We get to the gig and discover that they did indeed have a good turnout for the event....probably 500+ people. And we're literally the only white folks in the place.

 

It turns out that this wasn't so much a battle of the bands, but a battle of local rappers, rapping over their own pre-recorded tracks. The headliner was an up-and-coming rapper named MC Chill. We were literally the only live band there.....and we were a bunch of high-school kids playing hair metal covers. We had no idea what to expect, and we were pretty nervous....but we said, "Hell....we're already here, and our gear is already set up. Screw it....let's just go out there and play."

 

It actually went pretty well. The crowd was mostly black kids in their teens and early twenties, and even though they weren't familiar with our material, they were still very energetic and supportive....jumping around and rocking out on air guitars and such, and cheering loudly after every song.

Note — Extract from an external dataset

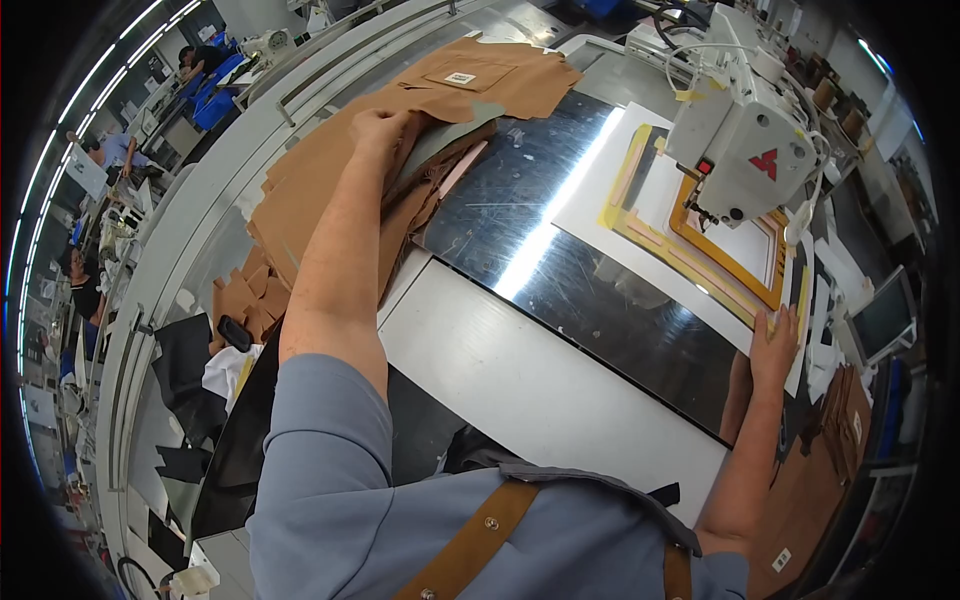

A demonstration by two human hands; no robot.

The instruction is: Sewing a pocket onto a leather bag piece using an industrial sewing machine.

I'm sure a lot of it was simply the novelty factor of white kids playing hard rock/metal at a rap concert....but afterward, we had tons of people coming up and telling us how much they enjoyed it. And apparently a lot of them meant it; out of the dozen or so "bands" that performed, we placed second.

 

I've played a number of "fish out of water" gigs over the years, and seen my share of gigs where the band was out of its element and totally wrong for the situation....but that one gig in high school was the only time I've ever experienced anything like *that*. Fortunately, nobody gave us any friction at all about it, and everyone ended up having a good time.